Microservices ‐ Transient Faults Handling, Retry and Circuit Breakers - prabhanjanduholiya/tech-fundamentals GitHub Wiki

Transient Fault Handling in cloud Applications

Understanding Transient Faults:

Transient faults are temporary, intermittent errors that typically resolve on their own after a short period. They're common in cloud environments due to the distributed and shared nature of infrastructure. Transient faults are temporary and often resolve themselves. These are temporary issues like brief network outages, service unavailability, or timeouts, which are common in cloud environments due to shared resources, dynamic infrastructure, and variable network conditions.

They can occur due to factors like resource throttling, hardware failures, or network latency. Examples:

  • Temporary loss of network connectivity
  • Brief service outages due to resource reallocation
  • Throttling (rate limiting) by services like Azure SQL, Azure Storage
  • DNS resolution delays
  • Server busy errors

These are not bugs in your application but expected behaviors in cloud-native systems.

🎯 Why They Matter Cloud applications must be resilient.
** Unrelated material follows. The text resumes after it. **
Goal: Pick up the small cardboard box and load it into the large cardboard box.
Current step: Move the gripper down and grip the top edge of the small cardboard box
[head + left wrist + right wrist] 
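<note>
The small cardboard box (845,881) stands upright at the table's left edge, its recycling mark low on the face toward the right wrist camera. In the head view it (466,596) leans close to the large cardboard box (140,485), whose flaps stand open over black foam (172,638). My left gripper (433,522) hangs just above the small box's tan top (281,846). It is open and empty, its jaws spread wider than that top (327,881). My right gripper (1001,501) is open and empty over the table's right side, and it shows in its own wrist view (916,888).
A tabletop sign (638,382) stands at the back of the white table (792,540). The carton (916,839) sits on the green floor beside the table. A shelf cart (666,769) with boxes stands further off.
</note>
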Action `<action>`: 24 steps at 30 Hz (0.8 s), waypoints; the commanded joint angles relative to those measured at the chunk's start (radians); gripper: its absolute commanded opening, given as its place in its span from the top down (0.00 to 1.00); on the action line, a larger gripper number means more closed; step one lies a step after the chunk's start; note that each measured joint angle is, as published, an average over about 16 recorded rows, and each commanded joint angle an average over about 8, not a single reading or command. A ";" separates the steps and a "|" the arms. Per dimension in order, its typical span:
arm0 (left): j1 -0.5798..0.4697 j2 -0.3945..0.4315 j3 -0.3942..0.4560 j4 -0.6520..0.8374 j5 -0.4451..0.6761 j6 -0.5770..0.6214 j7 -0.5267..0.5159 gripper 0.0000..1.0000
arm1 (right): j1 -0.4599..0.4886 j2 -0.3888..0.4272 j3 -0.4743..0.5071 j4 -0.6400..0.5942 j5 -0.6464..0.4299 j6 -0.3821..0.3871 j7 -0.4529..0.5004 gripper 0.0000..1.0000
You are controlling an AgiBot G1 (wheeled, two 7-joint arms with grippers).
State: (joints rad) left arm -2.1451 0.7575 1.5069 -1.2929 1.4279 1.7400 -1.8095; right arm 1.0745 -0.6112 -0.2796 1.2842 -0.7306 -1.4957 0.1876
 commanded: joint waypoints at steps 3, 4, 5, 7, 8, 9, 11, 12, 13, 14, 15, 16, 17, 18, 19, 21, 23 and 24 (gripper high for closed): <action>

Without proper handling, transient faults can:

  • Cause application crashes
  • Lead to poor user experiences
  • Trigger false alarms in monitoring tools
  • Increase load unnecessarily through excessive retries

Challenges in Handling Transient Faults:

  • Detecting whether a fault is transient or permanent.
  • Implementing appropriate retry mechanisms without overwhelming the system.

Best Practices:

  • Use Built-in Retry Mechanisms: Leverage SDKs or client libraries that offer built-in retry policies tailored to specific services. Many Azure SDKs (like Azure.Storage, Microsoft.Data.SqlClient, HttpClientFactory) have built-in transient fault handling:
  • Predefined list of transient errors
  • Default retry strategies

You can customize number of retries, delay intervals, etc.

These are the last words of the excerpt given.